KAIST

Herpotrichone natural products are substances obtainable only in minute quantities from 'Herpotrichia sp. SF09', a symbiotic pill bug fungus, and possess a unique 6/6/6/6/3 pentacyclic framework consisting of five fused rings (four six-membered and one three-membered ring).

Interestingly, this substance exhibits excellent anti-neuroinflammatory effects that suppress brain inflammatory reactions. Recently, its mechanism of action to protect nerve cells by inhibiting ferroptosis (iron-mediated cell death) was also reported, raising expectations for its potential as a therapeutic drug for brain diseases.

Professor Han's research team devised a biosynthetically inspired strategy to chemically synthesize herpotrichoneS. The key to success was a named chemical reaction "Diels-Alder (DA) reaction". This reaction forms a six-membered ring by creating new bonds between carbon-based partners, much like two puzzle pieces interlocking to form a single ring.

<Figure 2. Key Synthetic Strategy for Hypotricon A, B, and C Based on Hydrogen Bonding>

Furthermore, the research team focused on a weak attractive phenomenon between molecules called "hydrogen bonding". By delicately designing and controlling this hydrogen bond, they were able to precisely induce the reaction to occur chemo-, regio- and stereoselectively, thereby synthesizing herpotrichone. Notably, without the pivotal hydrogen bond, only a small amount of the target natural product was formed or only undesirable byproducts were generated.

The configuration of the C2’ hydroxyl moiety was essential in directing the desired transition states leading to the target natural products.  

Thanks to this induced hydrogen bonding, the reacting molecules approached the correct positions and went through an ideal transition state, allowing for the synthesis of herpotrichone C. This reaction principle was also successfully applied to herpotrichone A and B, enabling the successful synthesis of these natural products.

During the key Diels-Alder reaction conducted in the laboratory, new molecular structures not yet discovered in nature were also formed. Some of these have a high probability of being novel natural products with excellent pharmacological activity, thus doubling the significance of this research for anticipating natural products through synthesis.

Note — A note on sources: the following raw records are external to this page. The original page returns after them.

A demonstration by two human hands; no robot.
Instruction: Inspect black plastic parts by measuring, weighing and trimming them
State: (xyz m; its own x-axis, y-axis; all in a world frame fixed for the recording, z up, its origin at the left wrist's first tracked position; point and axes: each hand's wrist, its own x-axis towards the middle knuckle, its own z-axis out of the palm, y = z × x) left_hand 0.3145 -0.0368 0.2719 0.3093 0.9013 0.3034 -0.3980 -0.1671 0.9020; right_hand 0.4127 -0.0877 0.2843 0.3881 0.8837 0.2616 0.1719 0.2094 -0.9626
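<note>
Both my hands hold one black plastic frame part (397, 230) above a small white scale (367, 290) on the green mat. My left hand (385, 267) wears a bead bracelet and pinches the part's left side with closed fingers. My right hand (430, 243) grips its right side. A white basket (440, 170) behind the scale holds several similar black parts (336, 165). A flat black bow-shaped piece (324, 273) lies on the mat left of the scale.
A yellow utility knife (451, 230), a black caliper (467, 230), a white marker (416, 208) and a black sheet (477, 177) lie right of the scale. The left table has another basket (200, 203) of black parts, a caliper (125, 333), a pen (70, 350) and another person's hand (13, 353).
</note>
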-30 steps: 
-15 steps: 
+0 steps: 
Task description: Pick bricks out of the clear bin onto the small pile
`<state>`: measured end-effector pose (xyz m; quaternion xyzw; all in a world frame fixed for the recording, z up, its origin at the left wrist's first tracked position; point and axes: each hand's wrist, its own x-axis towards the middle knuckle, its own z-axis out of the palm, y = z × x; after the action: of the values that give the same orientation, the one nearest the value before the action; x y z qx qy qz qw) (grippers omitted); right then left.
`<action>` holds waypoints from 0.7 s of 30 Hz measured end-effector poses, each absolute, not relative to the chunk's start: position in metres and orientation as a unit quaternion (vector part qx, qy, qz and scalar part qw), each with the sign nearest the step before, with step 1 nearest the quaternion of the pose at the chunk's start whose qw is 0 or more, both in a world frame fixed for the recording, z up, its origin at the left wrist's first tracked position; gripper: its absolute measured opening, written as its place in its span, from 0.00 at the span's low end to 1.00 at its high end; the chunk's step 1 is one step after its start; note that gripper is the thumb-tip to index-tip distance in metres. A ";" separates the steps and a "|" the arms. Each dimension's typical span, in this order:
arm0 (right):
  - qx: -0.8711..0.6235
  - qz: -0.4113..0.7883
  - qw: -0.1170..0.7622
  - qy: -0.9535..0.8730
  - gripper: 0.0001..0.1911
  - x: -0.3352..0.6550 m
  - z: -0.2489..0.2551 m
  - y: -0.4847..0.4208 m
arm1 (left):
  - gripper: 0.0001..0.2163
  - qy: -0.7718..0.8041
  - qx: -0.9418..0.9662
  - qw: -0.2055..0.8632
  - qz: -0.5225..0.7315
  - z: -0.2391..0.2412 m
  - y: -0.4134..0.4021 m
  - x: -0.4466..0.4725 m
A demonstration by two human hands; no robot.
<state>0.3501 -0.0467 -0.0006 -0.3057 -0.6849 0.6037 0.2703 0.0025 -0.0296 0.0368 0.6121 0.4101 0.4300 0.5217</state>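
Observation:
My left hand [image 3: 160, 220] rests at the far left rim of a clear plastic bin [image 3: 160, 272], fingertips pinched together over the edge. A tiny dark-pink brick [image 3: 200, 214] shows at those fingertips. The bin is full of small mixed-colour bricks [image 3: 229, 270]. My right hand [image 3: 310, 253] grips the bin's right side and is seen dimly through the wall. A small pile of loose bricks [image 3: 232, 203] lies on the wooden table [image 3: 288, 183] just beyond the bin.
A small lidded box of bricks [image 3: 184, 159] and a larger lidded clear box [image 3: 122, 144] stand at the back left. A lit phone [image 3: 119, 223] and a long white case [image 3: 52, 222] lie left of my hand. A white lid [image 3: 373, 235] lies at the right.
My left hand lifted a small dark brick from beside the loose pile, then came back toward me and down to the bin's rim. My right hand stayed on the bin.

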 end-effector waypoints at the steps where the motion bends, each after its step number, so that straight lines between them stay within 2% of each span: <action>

Indeed, while Professor Han's research team conducted synthetic studies on herpotrichone A and B based on a 2019 paper by Chinese researchers who discovered and elucidated their structures, the research team observed the formation of undesired byproducts.

Interestingly, in 2024, the same Chinese research team that discovered herpotrichones A and bn reported the discovery of a new natural product called herpotrichone C, which turned out to be the same substance as the major byproduct previously obtained by Professor Han's team en route to herpotrichones A and B.

Professor Han stated, "This is the first total synthesis of a rare natural product with pharmacological activity related to neurodegenerative diseases and systematically presents the principle of biomimetic synthesis of complex natural products." He added, "It is expected to contribute to the development of novel natural product-based anti-neuroinflammatory therapeutics and biosynthesis research of this group of natural products."

This research outcome, with Yoojin Lee, a master's and Ph.D. integrated course student in the Department of Chemistry, as the first author, was published on July 16th in the Journal of the American Chemical Society (JACS), one of the most prestigious academic journals in the field of chemistry.

This research was supported by the National Research Foundation of Korea (NRF) Mid-career Researcher Support Program, the KAIST UP Project, the KAIST Grand Challenge 30 Project, and the KAIST Trans-Generational Collaborative Research Laboratory Project.